GOAL OF THE EXERCISE: Read through the data and report every line in which the word "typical" occurs.

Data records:
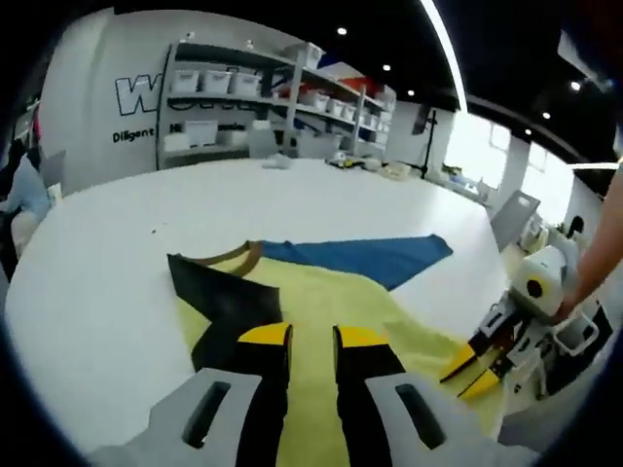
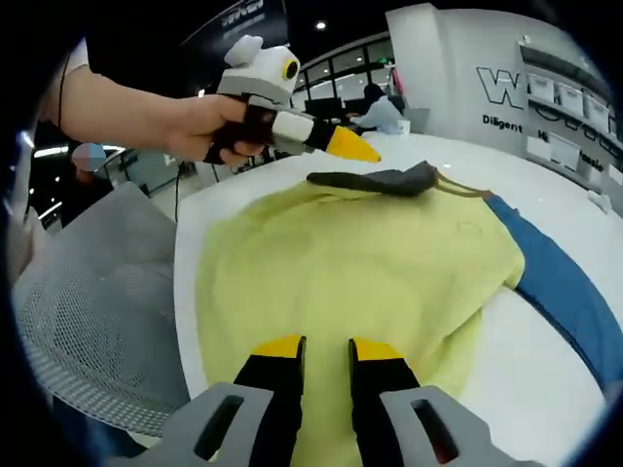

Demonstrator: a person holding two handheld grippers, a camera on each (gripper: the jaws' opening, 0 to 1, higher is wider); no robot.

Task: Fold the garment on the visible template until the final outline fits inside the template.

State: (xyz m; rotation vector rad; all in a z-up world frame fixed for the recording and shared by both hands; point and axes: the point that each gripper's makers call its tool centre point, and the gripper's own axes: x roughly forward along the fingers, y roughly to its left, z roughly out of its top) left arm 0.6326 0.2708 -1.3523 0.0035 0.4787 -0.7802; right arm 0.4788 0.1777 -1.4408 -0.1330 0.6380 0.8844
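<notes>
A: What is spread ahead of the tongs?

B: A white worktop (image 1: 117, 253) carries everything. On it, directly beyond both pairs, a yellow garment (image 2: 350, 272) is laid out, with a blue panel (image 1: 370, 258) further off and a dark sleeve (image 1: 229, 297) by the brown-trimmed collar (image 1: 234, 255). Whether the blue panel is the template cannot be told.

A: How are the tongs held?

B: The left tongs (image 1: 311, 341) are parted narrowly just above the yellow cloth, nothing gripped. The right tongs (image 2: 326, 348) are likewise parted narrowly and empty, over the garment's near edge. In the right gripper view, the left tongs are seen beyond the garment's far side, held in a hand (image 2: 209, 126).

A: What could go wrong?

B: The garment's near edge is seen close to the worktop's rim, beside a mesh chair (image 2: 88, 311), so cloth could be dragged off if it is pulled toward the tongs. With so narrow a gap, two layers could be pinched together, or only a wrinkle caught, and a crooked fold would be produced. The dark sleeve, already bunched, could be trapped under a fold and left bulging past the outline.
</notes>
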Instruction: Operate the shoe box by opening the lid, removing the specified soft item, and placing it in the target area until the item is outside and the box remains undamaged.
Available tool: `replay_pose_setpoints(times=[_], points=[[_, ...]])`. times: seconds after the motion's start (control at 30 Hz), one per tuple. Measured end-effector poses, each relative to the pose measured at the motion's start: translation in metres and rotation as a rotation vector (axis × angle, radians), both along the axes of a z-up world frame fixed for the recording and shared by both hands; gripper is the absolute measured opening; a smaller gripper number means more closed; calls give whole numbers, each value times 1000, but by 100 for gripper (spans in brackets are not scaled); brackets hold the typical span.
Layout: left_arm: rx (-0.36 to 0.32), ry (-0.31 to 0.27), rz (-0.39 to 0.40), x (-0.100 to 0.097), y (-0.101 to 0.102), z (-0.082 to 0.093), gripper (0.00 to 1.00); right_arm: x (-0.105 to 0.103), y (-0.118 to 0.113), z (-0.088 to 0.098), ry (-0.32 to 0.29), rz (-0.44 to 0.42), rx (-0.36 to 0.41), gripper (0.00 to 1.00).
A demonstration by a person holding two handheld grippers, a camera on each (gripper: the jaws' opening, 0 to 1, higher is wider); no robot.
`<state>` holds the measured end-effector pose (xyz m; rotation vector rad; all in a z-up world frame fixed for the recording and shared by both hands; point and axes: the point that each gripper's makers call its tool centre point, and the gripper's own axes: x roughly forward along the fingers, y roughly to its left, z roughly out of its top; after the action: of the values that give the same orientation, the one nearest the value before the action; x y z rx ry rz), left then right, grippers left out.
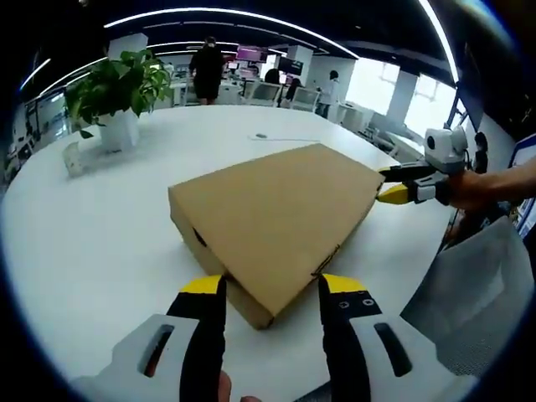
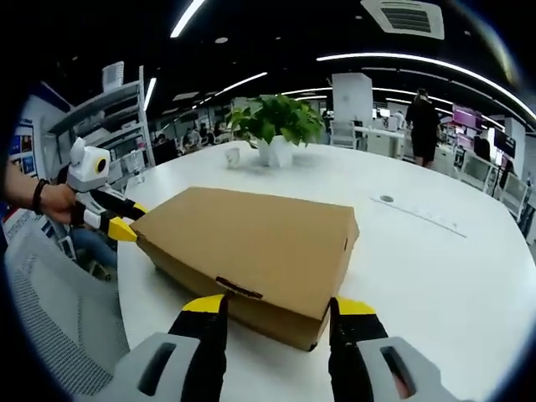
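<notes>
Two grippers at box (image 1: 272,222) ends on table (image 1: 92,243), lid shut | left gripper (image 1: 272,286) jaws wide, corner between, untouched | right gripper (image 2: 276,308) jaws wide | cardboard judged light, stiff, crushable; lid front edge best grasped.

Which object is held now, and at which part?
Nothing is clearly held. Both hand-held grippers, left and right, are open around opposite corners of the closed shoe box.
</notes>
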<state>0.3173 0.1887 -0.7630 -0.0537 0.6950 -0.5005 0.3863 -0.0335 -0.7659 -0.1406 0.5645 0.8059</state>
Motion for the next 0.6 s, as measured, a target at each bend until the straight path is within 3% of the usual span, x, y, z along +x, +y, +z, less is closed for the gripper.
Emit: replay_pose_setpoints(times=[0.37, 0.6], points=[[-27, -56, 39, 3, 1, 20, 43, 1, 0, 27, -13, -18, 84, 45], [-52, -80, 54, 5, 3, 33, 43, 4, 0, 38, -32, 4, 77, 43]])
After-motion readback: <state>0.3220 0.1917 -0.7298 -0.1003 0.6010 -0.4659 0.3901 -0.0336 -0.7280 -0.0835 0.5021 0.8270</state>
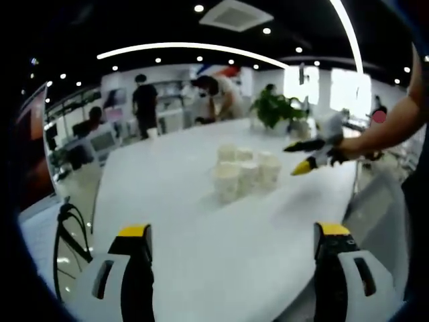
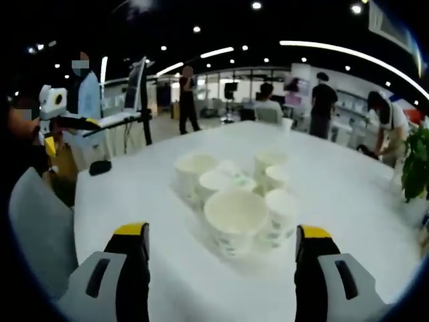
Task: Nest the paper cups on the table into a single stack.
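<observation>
Several white paper cups [image 2: 234,218] stand upright in a tight cluster near the middle of the white counter [image 2: 348,188]. Both the left claw [image 1: 231,245] and right claw [image 2: 221,245] are spread wide, holding nothing, short of the cups.

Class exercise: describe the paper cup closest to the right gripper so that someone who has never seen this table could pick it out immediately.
Start at the white table and find the cluster of white paper cups near its middle. The nearest cup stands upright at the cluster's front edge, between the right gripper's open jaws. Unlike its neighbours, its open mouth looks widest and nothing stands before it.
</observation>
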The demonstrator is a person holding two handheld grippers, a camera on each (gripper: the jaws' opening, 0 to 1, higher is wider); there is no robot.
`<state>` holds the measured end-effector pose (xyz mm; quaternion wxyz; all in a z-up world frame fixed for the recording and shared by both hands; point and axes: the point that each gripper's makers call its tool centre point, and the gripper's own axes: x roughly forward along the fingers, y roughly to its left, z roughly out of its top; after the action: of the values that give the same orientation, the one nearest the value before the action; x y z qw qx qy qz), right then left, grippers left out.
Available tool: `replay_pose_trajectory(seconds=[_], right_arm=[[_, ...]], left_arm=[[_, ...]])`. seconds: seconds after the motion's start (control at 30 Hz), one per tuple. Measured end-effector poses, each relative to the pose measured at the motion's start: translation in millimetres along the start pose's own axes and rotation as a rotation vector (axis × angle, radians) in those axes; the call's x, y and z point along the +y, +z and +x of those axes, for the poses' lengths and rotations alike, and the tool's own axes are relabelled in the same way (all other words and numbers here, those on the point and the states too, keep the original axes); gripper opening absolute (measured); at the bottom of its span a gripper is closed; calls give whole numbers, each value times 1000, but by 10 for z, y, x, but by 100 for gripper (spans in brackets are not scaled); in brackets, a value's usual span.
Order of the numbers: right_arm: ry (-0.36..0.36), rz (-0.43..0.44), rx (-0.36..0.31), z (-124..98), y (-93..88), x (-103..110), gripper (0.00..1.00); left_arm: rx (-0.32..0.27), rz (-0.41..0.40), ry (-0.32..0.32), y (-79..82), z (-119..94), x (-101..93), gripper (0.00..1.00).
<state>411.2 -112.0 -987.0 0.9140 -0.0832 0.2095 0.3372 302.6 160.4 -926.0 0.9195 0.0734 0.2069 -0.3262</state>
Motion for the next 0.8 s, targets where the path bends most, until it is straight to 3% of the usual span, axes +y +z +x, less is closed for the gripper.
replay_pose_trajectory(seconds=[0.8], right_arm=[[-28, 42, 7, 369, -140, -97, 68]], left_arm=[[28, -6, 10, -64, 25, 10, 100]])
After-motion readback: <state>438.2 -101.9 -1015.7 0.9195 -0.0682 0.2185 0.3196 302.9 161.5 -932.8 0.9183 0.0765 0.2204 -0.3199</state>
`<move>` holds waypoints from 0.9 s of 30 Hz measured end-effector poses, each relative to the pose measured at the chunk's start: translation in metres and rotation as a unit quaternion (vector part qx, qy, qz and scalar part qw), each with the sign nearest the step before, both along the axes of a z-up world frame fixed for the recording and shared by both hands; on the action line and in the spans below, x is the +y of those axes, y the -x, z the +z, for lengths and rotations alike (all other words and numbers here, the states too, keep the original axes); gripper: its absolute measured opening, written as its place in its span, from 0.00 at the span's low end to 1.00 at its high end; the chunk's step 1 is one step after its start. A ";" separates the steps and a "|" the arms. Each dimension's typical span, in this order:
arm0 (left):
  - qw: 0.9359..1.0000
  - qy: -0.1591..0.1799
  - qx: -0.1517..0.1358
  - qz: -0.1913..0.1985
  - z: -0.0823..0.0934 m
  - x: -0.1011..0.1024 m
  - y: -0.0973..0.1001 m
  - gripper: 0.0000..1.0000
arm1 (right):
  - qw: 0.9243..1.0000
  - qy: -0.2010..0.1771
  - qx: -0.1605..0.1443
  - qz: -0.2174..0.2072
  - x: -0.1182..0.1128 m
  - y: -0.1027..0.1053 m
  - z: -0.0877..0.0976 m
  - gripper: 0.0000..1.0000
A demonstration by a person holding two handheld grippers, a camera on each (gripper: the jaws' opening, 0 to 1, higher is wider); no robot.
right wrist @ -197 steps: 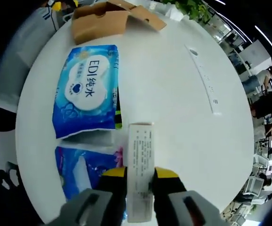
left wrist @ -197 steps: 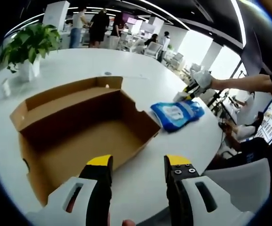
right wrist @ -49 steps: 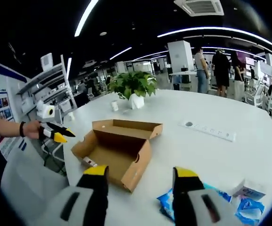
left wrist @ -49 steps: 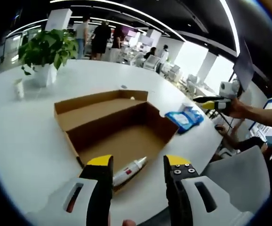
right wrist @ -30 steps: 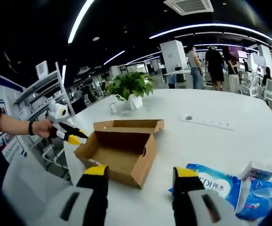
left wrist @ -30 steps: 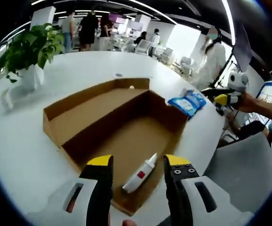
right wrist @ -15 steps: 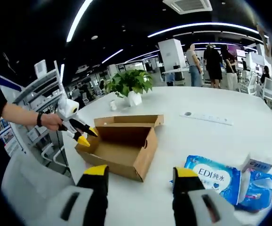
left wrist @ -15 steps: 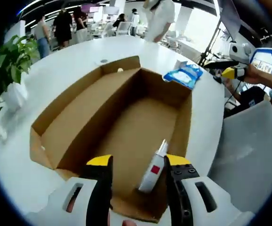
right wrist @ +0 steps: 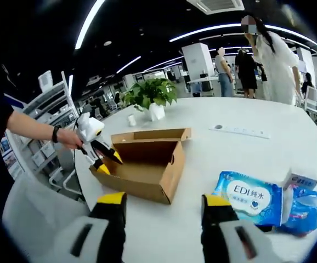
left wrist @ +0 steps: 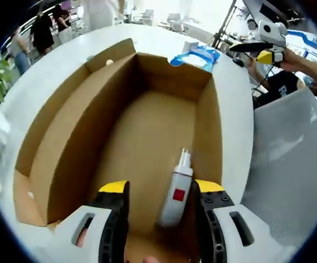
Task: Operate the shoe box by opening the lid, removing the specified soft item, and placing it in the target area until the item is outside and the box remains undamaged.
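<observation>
My left gripper [left wrist: 159, 197], jaws wide, dips into the open box [left wrist: 71, 115] astride the tube [left wrist: 176, 192], its length running along them; my right gripper [right wrist: 165, 205] waits wide, well away.

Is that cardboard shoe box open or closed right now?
Open. The shoe box has its lid folded back, and the left gripper view looks straight down onto a white tube lying inside.
</observation>
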State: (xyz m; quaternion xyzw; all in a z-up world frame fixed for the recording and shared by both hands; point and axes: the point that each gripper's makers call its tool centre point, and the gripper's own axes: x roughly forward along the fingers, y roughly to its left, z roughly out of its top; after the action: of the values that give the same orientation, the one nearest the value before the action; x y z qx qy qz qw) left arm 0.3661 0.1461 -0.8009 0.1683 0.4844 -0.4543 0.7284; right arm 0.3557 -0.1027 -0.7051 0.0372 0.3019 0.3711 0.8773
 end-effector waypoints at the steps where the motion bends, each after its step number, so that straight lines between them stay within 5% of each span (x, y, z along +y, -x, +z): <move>1: 1.000 -0.002 0.001 -0.005 -0.001 -0.001 0.000 0.48 | 1.000 -0.001 0.000 0.000 0.001 0.002 0.000 0.53; 13: 0.997 -0.040 0.013 -0.063 -0.023 0.002 0.003 0.51 | 1.000 0.006 0.012 -0.006 -0.008 0.015 -0.009 0.54; 27: 0.997 -0.049 -0.006 -0.056 -0.018 0.012 -0.004 0.52 | 1.000 0.002 0.019 -0.019 -0.011 0.023 -0.015 0.53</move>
State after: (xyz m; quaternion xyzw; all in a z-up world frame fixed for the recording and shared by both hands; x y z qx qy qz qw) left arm 0.3705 0.1580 -0.8184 0.2332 0.4916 -0.4691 0.6956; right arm 0.3322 -0.1140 -0.7199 0.0483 0.3186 0.3526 0.8785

YOUR SOLUTION:
Available tool: `replay_pose_setpoints(times=[_], points=[[_, ...]])`. times: seconds after the motion's start (control at 30 Hz), one per tuple. Measured end-effector poses, each relative to the pose measured at the motion's start: translation in metres and rotation as a rotation vector (axis × angle, radians), both along the axes of a z-up world frame fixed for the recording and shared by both hands; gripper is the absolute measured opening; a smaller gripper number means more closed; calls give whole numbers, each value times 1000, but by 100 for gripper (spans in brackets are not scaled); brackets hold the typical span.
`<move>` holds waypoints from 0.9 s of 30 Hz measured end-effector poses, each relative to the pose measured at the chunk's start: translation in metres and rotation as a unit quaternion (vector part qx, qy, qz and scalar part qw), each with the sign nearest the step before, both along the axes of a z-up world frame fixed for the recording and shared by both hands; on the action line and in the spans below, x is the +y of those axes, y the -x, z the +z, for lengths and rotations alike (all other words and numbers here, the states too, keep the original axes); gripper: its absolute measured opening, written as its place in its span, from 0.00 at the span's low end to 1.00 at its high end; the chunk's step 1 is one step after its start. A ";" separates the steps and a "|" the arms. Each dimension's typical span, in this order:

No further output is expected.